Population (2024-12-31)
- • Total: 29,953
- • Density: 368.7/km^{2} (954.8/sq mi)
- Time zone: UTC+01:00 (CET)
- • Summer (DST): UTC+02:00 (CEST)
- Postal codes: 86316
- Dialling codes: 0821
- Vehicle registration: AIC, FDB
- Website: www.friedberg.de

= Friedberg, Bavaria =

Friedberg (/de/) is a town in the district Aichach-Friedberg, Bavaria, Germany, with some 30,000 inhabitants. It is located next to Augsburg at the river Lech. The town was founded in the 13th century in order to collect a toll from people using the bridge across the Lech.

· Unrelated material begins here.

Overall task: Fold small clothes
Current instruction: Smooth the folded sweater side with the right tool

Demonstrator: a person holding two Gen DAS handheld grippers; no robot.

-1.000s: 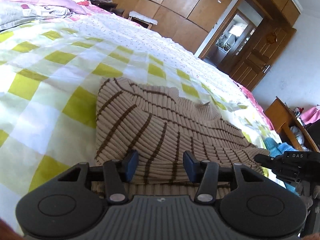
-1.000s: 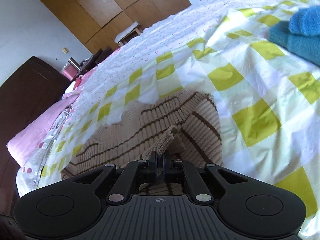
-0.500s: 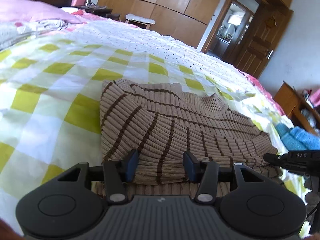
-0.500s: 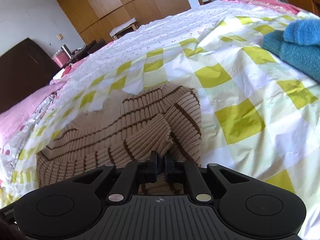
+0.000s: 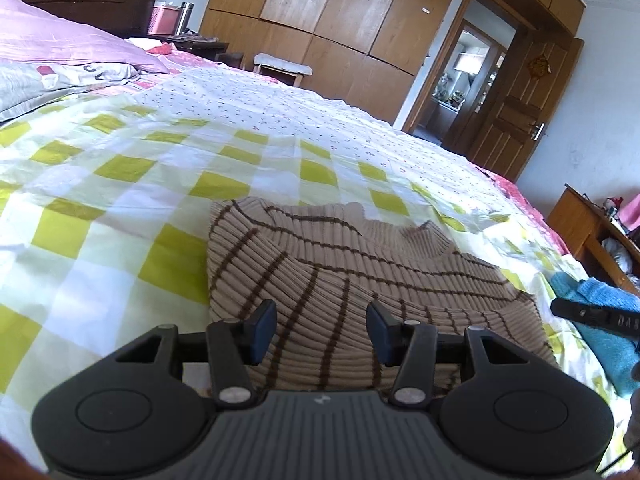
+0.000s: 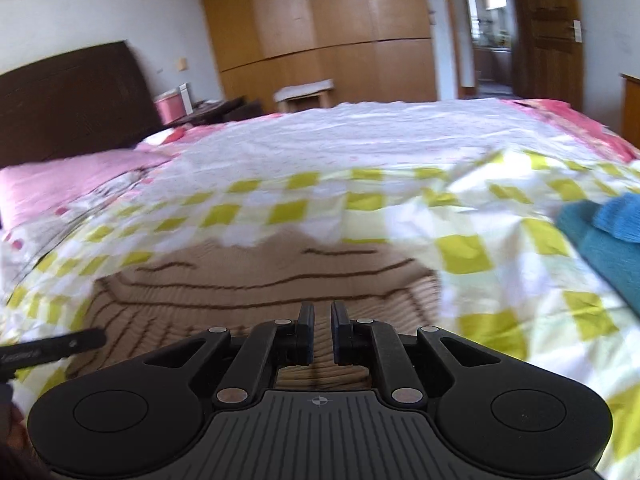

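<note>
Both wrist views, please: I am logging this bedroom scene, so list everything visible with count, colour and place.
sweater: one, beige with brown stripes, folded on the bed in front of both grippers.
bedspread: one, yellow and white checks, beneath the sweater.
towels: blue and teal stack, right of the sweater.
pillow: one, pink, at the headboard end.
wardrobe: brown wood, far wall.
door: one, brown, open.
stool: one, white-topped, beyond the bed.
left gripper: black, jaws apart over the sweater.
right gripper: black, jaws just opened slightly, nothing pinched.
</note>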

The town lies almost entirely on the western edge of the hills along the Lechleite, where the river Lech has formed a wide bed from glacial melt water.

==History==
Settlements in the area of Friedberg can be traced to Roman times through archeological findings of pottery and brickworks in the Hügelshart, Rohrbach (dating from the last third of the 3rd Century AD), Stätzling (late 3rd Century to 4th Century AD) and Wulfertshausen districts.

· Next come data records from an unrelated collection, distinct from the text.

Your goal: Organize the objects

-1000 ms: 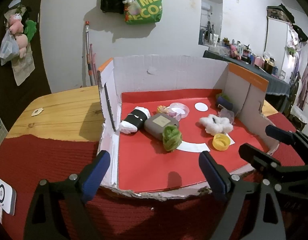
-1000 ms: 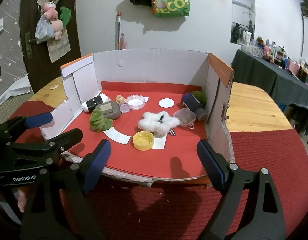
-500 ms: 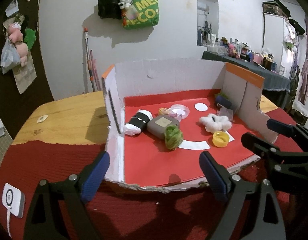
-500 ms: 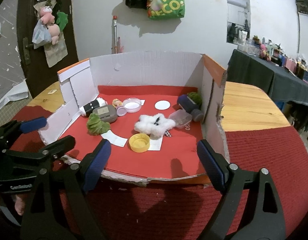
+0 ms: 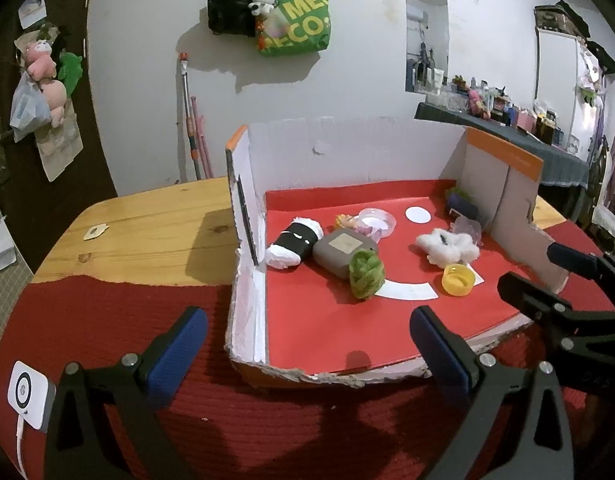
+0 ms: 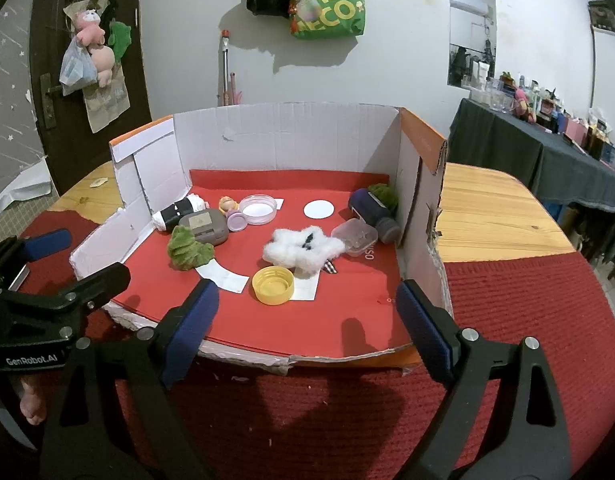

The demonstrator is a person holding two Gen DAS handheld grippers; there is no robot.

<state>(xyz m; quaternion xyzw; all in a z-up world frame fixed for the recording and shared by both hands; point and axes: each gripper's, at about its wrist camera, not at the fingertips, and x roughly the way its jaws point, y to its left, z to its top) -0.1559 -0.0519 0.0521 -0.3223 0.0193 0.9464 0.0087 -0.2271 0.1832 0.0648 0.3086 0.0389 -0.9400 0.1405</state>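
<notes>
1. Left tongs and right tongs: both released, nothing between them; the left jaws have just been widening. Both hang just before the open-fronted white cardboard box with red floor on the table.
2. Inside the box, front: yellow plastic cap.
3. Behind the cap: white fluffy tuft; left of it, green woolly clump touching a grey rounded case.

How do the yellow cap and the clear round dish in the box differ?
The yellow cap is opaque, bright yellow; the clear round dish is see-through with a whitish bottom. The cap sits near the box's open front, partly on a white paper slip; the dish sits further back, beside a lilac lid. The dish looks wider. Both are round, shallow and lie open side up on the red floor.
</notes>
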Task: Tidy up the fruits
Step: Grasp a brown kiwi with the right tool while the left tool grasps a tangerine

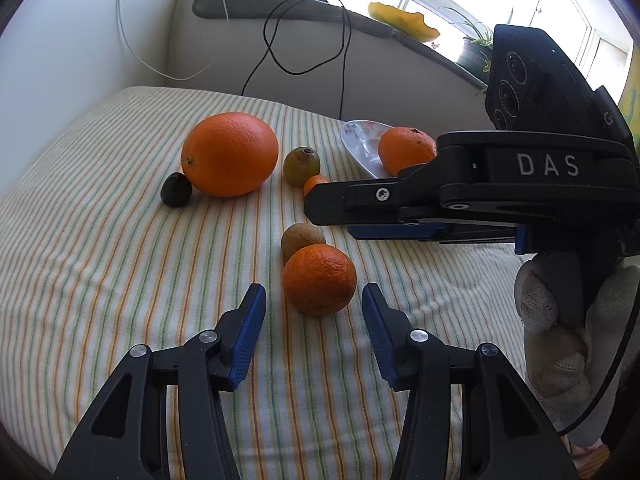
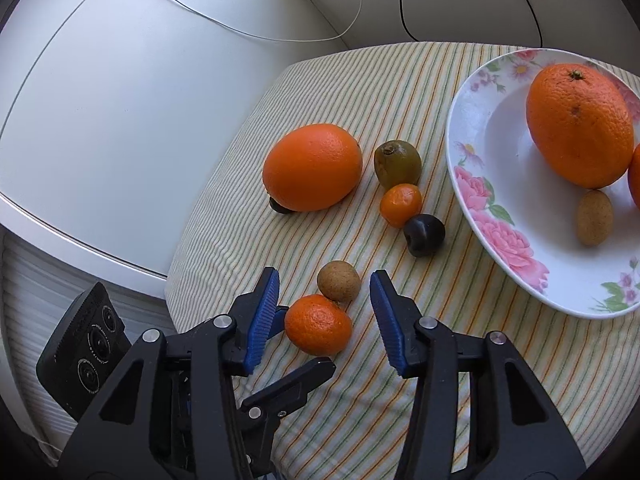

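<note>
A tangerine (image 1: 320, 280) lies on the striped cloth between the fingers of my open left gripper (image 1: 314, 300), with a small brown fruit (image 1: 303, 240) touching its far side. My right gripper (image 2: 325, 280) is open just above that brown fruit (image 2: 338, 282), and it reaches in from the right in the left wrist view (image 1: 328, 220). Farther off lie a large orange (image 2: 312, 168), a greenish kiwi (image 2: 397, 164), a small tangerine (image 2: 401, 205) and a dark plum (image 2: 424, 234). The flowered plate (image 2: 480, 216) holds an orange (image 2: 578, 124) and a brown fruit (image 2: 595, 218).
A second dark fruit (image 1: 176, 190) rests against the large orange. Cables (image 1: 272, 48) hang down the wall behind the table. A white appliance (image 2: 100, 120) stands beyond the table's left edge. A gloved hand (image 1: 560, 320) holds the right gripper.
</note>
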Demonstrator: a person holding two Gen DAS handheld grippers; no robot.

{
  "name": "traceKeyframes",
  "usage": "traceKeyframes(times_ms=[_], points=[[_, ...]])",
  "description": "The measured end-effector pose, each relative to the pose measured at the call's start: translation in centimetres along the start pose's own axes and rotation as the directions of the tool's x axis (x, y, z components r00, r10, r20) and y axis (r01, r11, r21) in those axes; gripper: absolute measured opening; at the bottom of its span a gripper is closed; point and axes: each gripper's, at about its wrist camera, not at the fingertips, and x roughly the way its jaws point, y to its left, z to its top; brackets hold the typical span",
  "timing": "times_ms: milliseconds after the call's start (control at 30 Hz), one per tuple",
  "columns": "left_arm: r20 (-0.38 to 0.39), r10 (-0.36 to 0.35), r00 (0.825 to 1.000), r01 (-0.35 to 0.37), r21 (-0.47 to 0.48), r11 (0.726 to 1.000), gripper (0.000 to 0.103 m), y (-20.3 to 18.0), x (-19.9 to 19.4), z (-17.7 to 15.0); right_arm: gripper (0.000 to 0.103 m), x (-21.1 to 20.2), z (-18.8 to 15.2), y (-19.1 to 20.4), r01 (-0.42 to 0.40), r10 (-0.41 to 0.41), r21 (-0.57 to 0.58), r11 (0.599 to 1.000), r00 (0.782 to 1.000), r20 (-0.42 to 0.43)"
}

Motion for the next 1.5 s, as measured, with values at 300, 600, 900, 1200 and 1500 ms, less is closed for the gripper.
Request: traceKeyframes(times_ms=[300,600,900,1200,1500], points=[[-0.009,-0.005,1.000,0.005,0.007,1.000,0.048,0.1,0.9,0.5,0.043,2.1,0.5,-0.2,0.026,-0.025,0.017,1.000,0.999,-0.044],[-0.012,-0.016,1.000,0.016,0.004,1.000,0.040,0.0,0.6,0.6,0.028,2.9,0.7,-0.6,0.026,-0.024,0.033,0.999,0.998,-0.052],[-0.004,-0.022,1.000,0.022,-0.005,1.000,0.038,-0.4,0.1,0.5,0.028,1.6,0.2,-1.0,0.014,-0.013,0.039,0.999,1.000,-0.020],[0.010,-0.045,0.999,0.045,0.004,0.999,0.038,-0.7,-1.2,0.5,0.028,-2.5,-1.1,-1.6,0.018,-0.019,0.029,0.999,0.998,0.054],[0.016,-0.083,0.996,0.083,0.035,0.996,0.038,-3.0,-1.5,0.9,0.028,-7.3,-2.0,-4.3,0.058,-0.065,0.052,0.997,0.990,0.127]])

The town is mentioned in historical documents for the first time in letter of protection from Conrad of the House of Hohenstaufen together with Duke Ludwig II, also called "the Strict", of Bavaria and the Burghers of Augsburg, in 1264. The Fridberch castle was subsequently built to serve as a border security and customs post for the Duchy of Bavaria, but put the town in opposition to the free city of Augsburg. The castle was the cause of the first burning of Friedberg by Augsburg in 1396. The town was subject to the many frequent wars between Swabia, Bavaria and Augsburg.

In 1485 Balthasar Hubmaier, a leading figure of the Anabaptist Reformation, was born in the town.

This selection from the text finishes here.